Every record below should be repeated word for word, with the pictures left out.
*** Opening Information provided ***
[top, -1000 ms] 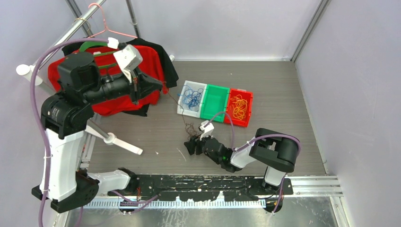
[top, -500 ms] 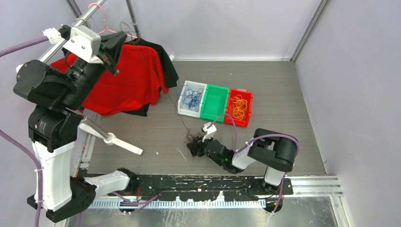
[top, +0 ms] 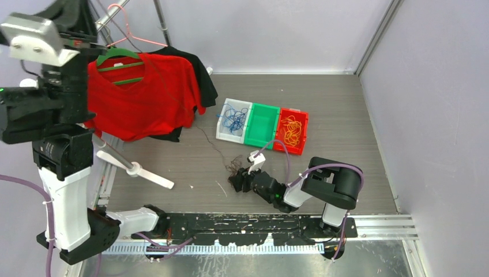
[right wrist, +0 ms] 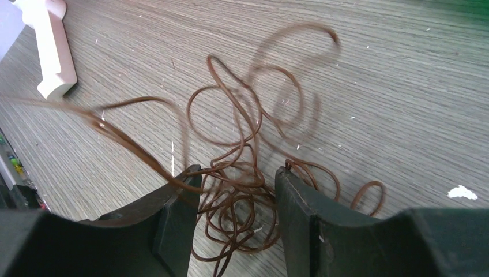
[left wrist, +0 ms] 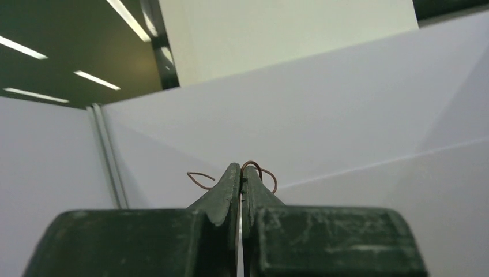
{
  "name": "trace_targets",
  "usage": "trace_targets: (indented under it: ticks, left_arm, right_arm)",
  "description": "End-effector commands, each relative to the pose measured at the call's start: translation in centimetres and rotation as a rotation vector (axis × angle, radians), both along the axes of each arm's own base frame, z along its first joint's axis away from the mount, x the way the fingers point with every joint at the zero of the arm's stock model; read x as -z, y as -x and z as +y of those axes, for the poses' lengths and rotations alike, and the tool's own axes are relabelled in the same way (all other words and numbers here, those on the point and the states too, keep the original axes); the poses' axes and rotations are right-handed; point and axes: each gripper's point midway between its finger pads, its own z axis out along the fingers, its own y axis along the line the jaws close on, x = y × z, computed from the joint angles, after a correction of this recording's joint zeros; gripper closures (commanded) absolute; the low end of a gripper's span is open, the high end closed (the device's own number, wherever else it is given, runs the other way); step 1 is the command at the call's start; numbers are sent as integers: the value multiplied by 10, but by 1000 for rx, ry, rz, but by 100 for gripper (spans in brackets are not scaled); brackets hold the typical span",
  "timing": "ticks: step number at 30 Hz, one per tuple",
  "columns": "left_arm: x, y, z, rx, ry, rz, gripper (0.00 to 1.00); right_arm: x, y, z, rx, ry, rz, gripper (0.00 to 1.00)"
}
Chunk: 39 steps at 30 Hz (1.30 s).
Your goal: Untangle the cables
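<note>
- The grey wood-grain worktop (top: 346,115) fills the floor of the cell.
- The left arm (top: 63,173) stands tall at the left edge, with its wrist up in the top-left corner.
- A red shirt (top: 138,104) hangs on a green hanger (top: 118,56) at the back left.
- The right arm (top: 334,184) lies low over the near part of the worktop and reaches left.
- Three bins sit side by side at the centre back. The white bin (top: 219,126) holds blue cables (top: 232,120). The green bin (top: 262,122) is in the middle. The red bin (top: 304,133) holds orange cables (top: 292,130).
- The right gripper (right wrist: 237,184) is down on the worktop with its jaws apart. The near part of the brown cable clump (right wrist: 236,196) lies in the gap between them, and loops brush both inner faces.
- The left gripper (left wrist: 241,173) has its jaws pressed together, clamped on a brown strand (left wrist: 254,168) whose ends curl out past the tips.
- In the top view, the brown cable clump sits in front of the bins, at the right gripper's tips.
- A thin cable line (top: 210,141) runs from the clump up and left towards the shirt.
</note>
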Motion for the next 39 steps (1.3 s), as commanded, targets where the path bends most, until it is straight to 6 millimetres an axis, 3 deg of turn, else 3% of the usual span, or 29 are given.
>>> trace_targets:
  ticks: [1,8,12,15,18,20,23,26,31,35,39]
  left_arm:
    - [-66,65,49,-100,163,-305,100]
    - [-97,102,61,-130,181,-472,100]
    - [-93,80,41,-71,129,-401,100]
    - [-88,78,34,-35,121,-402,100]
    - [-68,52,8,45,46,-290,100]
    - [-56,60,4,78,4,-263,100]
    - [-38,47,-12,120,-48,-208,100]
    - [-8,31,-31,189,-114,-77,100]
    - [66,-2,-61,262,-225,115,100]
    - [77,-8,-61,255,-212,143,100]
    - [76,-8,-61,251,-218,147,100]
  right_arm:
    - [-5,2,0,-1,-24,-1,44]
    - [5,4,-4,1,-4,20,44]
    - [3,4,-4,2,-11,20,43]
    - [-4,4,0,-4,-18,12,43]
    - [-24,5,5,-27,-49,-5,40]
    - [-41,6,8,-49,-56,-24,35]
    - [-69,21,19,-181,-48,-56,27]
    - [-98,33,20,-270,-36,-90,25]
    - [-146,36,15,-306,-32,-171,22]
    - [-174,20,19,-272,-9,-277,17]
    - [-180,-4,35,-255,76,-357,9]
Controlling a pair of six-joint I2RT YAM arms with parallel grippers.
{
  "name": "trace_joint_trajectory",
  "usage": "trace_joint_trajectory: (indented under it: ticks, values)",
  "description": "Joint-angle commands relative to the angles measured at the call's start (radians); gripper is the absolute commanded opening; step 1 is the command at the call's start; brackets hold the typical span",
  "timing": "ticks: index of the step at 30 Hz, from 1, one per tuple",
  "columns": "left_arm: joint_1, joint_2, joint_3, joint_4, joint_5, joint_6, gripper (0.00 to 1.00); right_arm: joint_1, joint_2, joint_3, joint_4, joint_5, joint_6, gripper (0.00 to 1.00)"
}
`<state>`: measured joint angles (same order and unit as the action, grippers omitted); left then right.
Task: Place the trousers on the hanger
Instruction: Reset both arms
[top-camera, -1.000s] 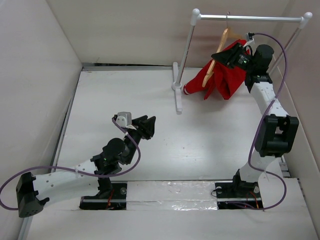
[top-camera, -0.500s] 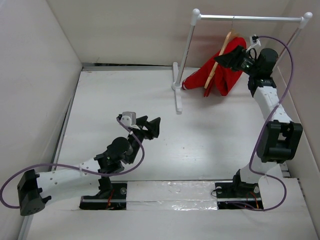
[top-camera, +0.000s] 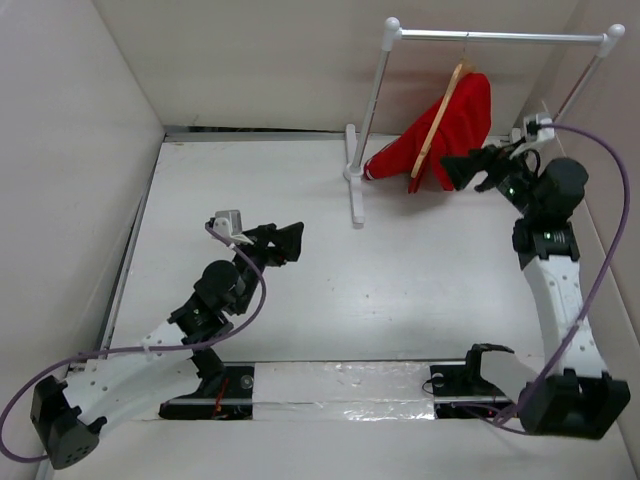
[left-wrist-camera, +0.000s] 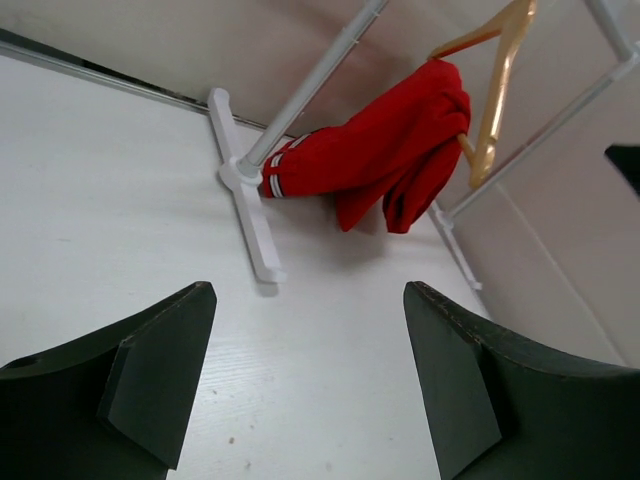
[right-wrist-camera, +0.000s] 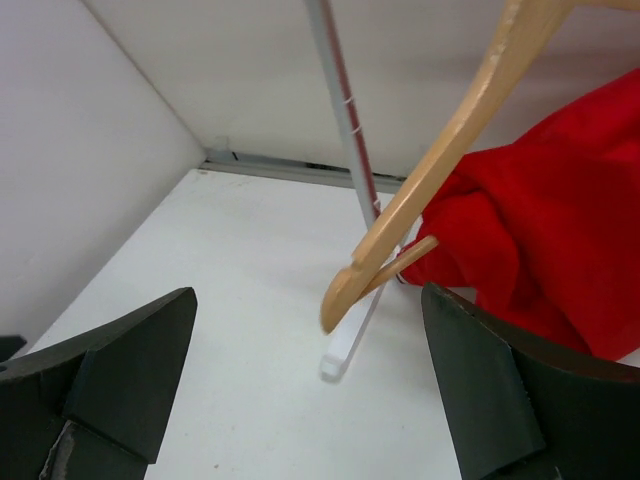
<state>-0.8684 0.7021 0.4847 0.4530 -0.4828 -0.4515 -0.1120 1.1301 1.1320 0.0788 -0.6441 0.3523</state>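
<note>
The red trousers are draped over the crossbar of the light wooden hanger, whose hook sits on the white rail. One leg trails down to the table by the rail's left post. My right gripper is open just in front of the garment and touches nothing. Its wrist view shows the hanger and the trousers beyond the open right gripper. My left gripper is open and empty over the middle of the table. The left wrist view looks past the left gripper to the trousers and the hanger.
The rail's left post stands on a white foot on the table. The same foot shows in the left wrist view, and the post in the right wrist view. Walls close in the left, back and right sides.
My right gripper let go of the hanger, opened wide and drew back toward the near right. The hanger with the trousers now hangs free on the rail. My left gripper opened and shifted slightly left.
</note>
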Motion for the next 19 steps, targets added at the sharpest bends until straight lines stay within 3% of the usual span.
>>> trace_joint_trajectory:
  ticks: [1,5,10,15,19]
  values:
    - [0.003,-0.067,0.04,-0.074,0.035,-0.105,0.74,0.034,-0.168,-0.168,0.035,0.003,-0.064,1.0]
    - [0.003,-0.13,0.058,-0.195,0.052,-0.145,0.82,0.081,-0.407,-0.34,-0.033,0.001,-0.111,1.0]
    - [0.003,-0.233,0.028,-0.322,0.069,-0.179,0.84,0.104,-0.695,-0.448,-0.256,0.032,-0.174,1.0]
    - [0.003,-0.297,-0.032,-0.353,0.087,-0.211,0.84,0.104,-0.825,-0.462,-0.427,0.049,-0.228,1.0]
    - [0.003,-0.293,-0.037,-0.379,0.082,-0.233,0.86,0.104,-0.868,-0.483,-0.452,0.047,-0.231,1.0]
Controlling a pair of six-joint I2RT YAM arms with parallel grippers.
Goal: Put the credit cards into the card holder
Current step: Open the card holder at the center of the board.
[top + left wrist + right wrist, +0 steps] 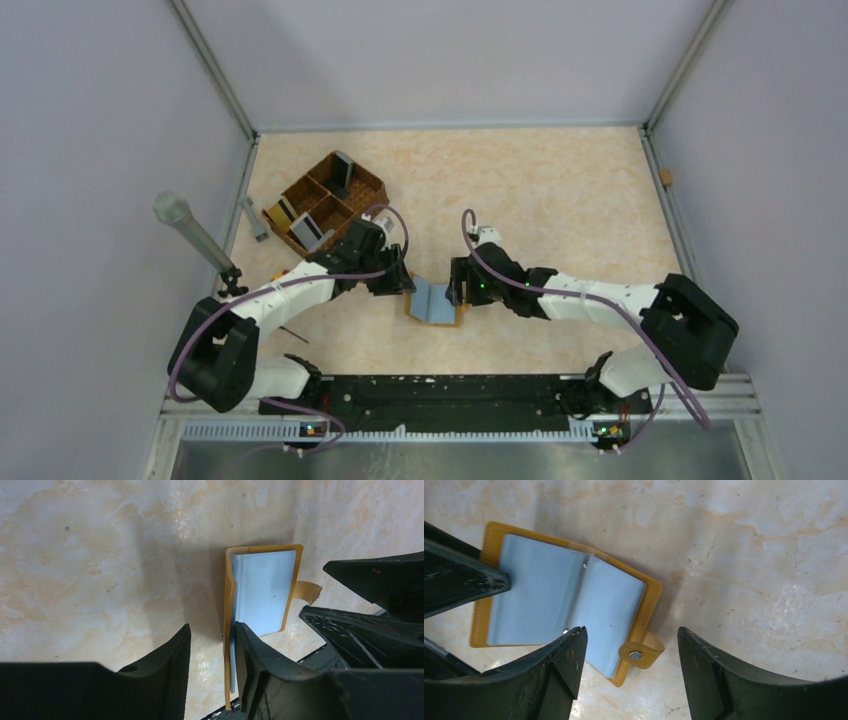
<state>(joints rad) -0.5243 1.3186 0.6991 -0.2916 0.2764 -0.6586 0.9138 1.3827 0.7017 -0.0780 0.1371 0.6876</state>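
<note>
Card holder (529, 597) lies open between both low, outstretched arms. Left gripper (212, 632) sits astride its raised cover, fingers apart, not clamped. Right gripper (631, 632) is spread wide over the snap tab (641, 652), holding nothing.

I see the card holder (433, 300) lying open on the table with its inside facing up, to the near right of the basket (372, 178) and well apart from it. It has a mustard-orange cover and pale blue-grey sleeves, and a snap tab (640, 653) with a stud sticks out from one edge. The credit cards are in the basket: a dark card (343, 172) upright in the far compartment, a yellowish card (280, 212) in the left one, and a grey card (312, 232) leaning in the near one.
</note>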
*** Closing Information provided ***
§ Written response
[top, -1000 ms] 
[top, -500 ms] 
[top, +0 ms] 
[right wrist, +0 ms] 
[left wrist, +0 ms] 
{
  "name": "trace_targets",
  "usage": "trace_targets: (indented under it: ticks, left_arm, right_arm)",
  "description": "End-effector commands, each relative to the pose measured at the call's start: translation in centimetres and rotation as a rotation vector (axis × angle, radians), both along the axes of each arm's own base frame, z along its first joint's axis away from the mount, x the way the fingers point with every joint at the zero of the arm's stock model; read x as -z, y as -x and z as +y of those axes, for the poses' lengths and rotations alike, and the tool's own axes are relabelled in the same way (all other words and numbers here, those on the point and the states too, keep the original axes); the poses' axes and rotations are right-handed; point and axes: each gripper's point midway between its finger pads, its own z axis out along the fingers, its own y axis along the line the jaws close on, x = y × z, computed from the joint angles, after a correction of this recording's joint zeros; gripper closures (commanded) absolute; the low end of a gripper's span is open, the high end closed (the device's own number, wherever else it is given, runs the other way); step 1 is the command at the call's start; numbers are sent as integers: the value multiplied by 10, but by 1000 for rx, ry, rz, but by 100 for gripper (spans in brackets are not scaled); brackets hold the typical span",
  "timing": "ticks: step number at 30 Hz, one per tuple",
  "columns": "left_arm: x, y, z, rx, ry, rz, gripper (0.00 to 1.00); right_arm: x, y, z, rx, ry, rz, gripper (0.00 to 1.00)"
}
Chunk: 39 steps at 30 Hz (1.30 s).
Your goal: Untangle the cables
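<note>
- The grey wood-grain worktop (top: 346,115) fills the floor of the cell.
- The left arm (top: 63,173) stands tall at the left edge, with its wrist up in the top-left corner.
- A red shirt (top: 138,104) hangs on a green hanger (top: 118,56) at the back left.
- The right arm (top: 334,184) lies low over the near part of the worktop and reaches left.
- Three bins sit side by side at the centre back. The white bin (top: 219,126) holds blue cables (top: 232,120). The green bin (top: 262,122) is in the middle. The red bin (top: 304,133) holds orange cables (top: 292,130).
- The right gripper (right wrist: 237,184) is down on the worktop with its jaws apart. The near part of the brown cable clump (right wrist: 236,196) lies in the gap between them, and loops brush both inner faces.
- The left gripper (left wrist: 241,173) has its jaws pressed together, clamped on a brown strand (left wrist: 254,168) whose ends curl out past the tips.
- In the top view, the brown cable clump sits in front of the bins, at the right gripper's tips.
- A thin cable line (top: 210,141) runs from the clump up and left towards the shirt.
</note>
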Motion for the next 39 steps (1.3 s), as commanded, targets where the path bends most, until it is straight to 6 millimetres an axis, 3 deg of turn, else 3% of the usual span, or 29 are given.
>>> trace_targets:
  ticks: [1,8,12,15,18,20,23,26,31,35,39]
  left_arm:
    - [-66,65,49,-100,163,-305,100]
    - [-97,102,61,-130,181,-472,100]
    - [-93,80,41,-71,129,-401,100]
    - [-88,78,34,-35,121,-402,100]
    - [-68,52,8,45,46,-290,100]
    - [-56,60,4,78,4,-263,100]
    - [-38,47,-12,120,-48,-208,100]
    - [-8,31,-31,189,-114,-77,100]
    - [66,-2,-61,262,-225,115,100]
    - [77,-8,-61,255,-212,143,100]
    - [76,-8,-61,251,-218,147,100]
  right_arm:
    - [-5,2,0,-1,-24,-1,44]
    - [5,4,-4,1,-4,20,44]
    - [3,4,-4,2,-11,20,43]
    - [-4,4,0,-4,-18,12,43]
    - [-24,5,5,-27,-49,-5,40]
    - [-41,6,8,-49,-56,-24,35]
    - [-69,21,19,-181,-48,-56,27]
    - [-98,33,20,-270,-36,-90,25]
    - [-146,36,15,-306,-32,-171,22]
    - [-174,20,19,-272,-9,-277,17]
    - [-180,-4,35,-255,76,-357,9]
Controlling a pair of six-joint I2RT YAM arms with parallel grippers.
{
  "name": "trace_joint_trajectory",
  "usage": "trace_joint_trajectory: (indented under it: ticks, values)",
  "description": "Joint-angle commands relative to the angles measured at the call's start (radians); gripper is the absolute commanded opening; step 1 is the command at the call's start; brackets hold the typical span",
  "timing": "ticks: index of the step at 30 Hz, from 1, one per tuple",
  "columns": "left_arm: joint_1, joint_2, joint_3, joint_4, joint_5, joint_6, gripper (0.00 to 1.00); right_arm: joint_1, joint_2, joint_3, joint_4, joint_5, joint_6, gripper (0.00 to 1.00)"
}
`<state>`: measured joint angles (same order and unit as the action, grippers omitted); left then right.
Task: Place the trousers on the hanger
Instruction: Reset both arms
[top-camera, -1.000s] 
[top-camera, -0.500s] 
[top-camera, +0.000s] 
[left-wrist-camera, +0.000s] 
[right-wrist-camera, +0.000s] 
<state>-0.8684 0.7021 0.4847 0.4530 -0.4828 -0.4515 -0.1120 1.1301 1.1320 0.0788 -0.6441 0.3523</state>
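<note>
The red trousers are draped over the crossbar of the light wooden hanger, whose hook sits on the white rail. One leg trails down to the table by the rail's left post. My right gripper is open just in front of the garment and touches nothing. Its wrist view shows the hanger and the trousers beyond the open right gripper. My left gripper is open and empty over the middle of the table. The left wrist view looks past the left gripper to the trousers and the hanger.
The rail's left post stands on a white foot on the table. The same foot shows in the left wrist view, and the post in the right wrist view. Walls close in the left, back and right sides.
My right gripper let go of the hanger, opened wide and drew back toward the near right. The hanger with the trousers now hangs free on the rail. My left gripper opened and shifted slightly left.
</note>
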Motion for the next 19 steps, targets added at the sharpest bends until straight lines stay within 3% of the usual span.
>>> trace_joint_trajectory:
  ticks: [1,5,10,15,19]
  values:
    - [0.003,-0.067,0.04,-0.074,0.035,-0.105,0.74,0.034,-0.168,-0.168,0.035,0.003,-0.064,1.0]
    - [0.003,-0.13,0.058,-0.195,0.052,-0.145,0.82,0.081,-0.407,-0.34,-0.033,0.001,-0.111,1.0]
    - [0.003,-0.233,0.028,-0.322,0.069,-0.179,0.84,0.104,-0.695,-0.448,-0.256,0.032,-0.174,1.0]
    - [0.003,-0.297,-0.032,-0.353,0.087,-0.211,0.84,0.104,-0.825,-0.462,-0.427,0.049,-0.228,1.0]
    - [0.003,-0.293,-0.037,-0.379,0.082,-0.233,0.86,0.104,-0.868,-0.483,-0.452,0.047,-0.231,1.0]
Controlling a pair of six-joint I2RT YAM arms with parallel grippers.
Goal: Put the credit cards into the card holder
Current step: Open the card holder at the center of the board.
[top + left wrist + right wrist, +0 steps] 
<state>(joints rad) -0.5243 1.3186 0.6991 -0.2916 0.2764 -0.6586 0.9138 1.3827 0.7017 -0.0780 0.1371 0.6876</state>
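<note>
Card holder (529, 597) lies open between both low, outstretched arms. Left gripper (212, 632) sits astride its raised cover, fingers apart, not clamped. Right gripper (631, 632) is spread wide over the snap tab (641, 652), holding nothing.

I see the card holder (433, 300) lying open on the table with its inside facing up, to the near right of the basket (372, 178) and well apart from it. It has a mustard-orange cover and pale blue-grey sleeves, and a snap tab (640, 653) with a stud sticks out from one edge. The credit cards are in the basket: a dark card (343, 172) upright in the far compartment, a yellowish card (280, 212) in the left one, and a grey card (312, 232) leaning in the near one.
</note>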

Work on this exercise is complete, and nothing remains.